How will we be ‘made whole’ following the 2010 oil spill? For starters, how about some boat ramps for $4.4 million?
Over the next few weeks, the Gulf Coast public is being asked to weigh in on potential restoration projects laid out in the Deepwater Horizon Draft Phase I Early Restoration Plan and Environmental Assessment. The second meeting in the series of community gatherings was held at the University of West Florida last night.
“It’s a beginning point,” said Escambia County Commissioner Grover Robinson, following the evening’s presentation. “This is a first step, this isn’t the only part.”
The early restoration plan includes eight different projects. The two projects in Florida are both in Escambia County.
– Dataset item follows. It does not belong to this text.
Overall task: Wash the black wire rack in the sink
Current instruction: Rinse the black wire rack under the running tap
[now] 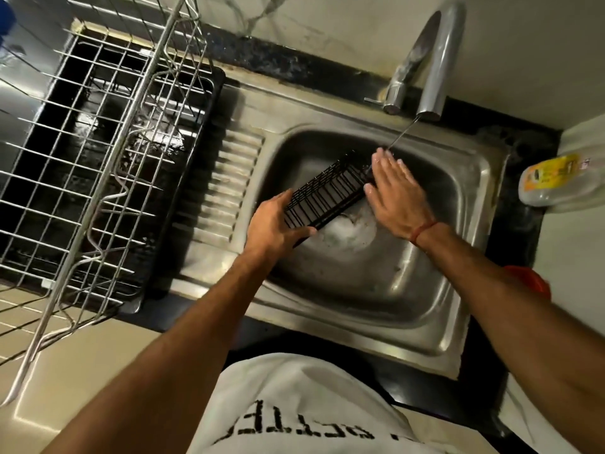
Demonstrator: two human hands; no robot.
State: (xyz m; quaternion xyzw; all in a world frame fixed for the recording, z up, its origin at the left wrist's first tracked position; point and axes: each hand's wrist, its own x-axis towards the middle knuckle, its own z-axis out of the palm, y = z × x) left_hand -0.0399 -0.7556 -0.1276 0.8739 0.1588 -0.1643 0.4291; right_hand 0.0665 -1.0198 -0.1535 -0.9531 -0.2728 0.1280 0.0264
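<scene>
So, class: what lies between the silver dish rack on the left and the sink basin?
In the head view, the ribbed steel drainboard lies between the silver dish rack and the sink basin.

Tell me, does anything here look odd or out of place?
The plastic bottle lies on its side on the counter right of the sink instead of standing. The large silver wire rack on the left sits tilted over its black tray. Nothing looks spilled or broken.
</scene>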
In addition to building two new boat ramps and improving two others (around $4.4 million), there is also dune restoration planned for Pensacola Beach at an estimated cost of nearly $600,000.
The projects were selected through a process that began locally and continued to the state level before NRDA Trustees and BP officials signed off on individual projects. The eight projects making the cut are being considered for the initial restoration phase.
As per NRDA criteria, projects must offset damage caused by the 2010 oil spill. The projects may be environmentally geared, or directed toward improving the quality of human-use of local waterways (as that use suffered due to the spill).
The Escambia boat ramp projects fall under human-use. The ramps—and ramp expansions—are planned for Mahogany Mill, Navy Point Park, Galvez Landing and Perdido Bay.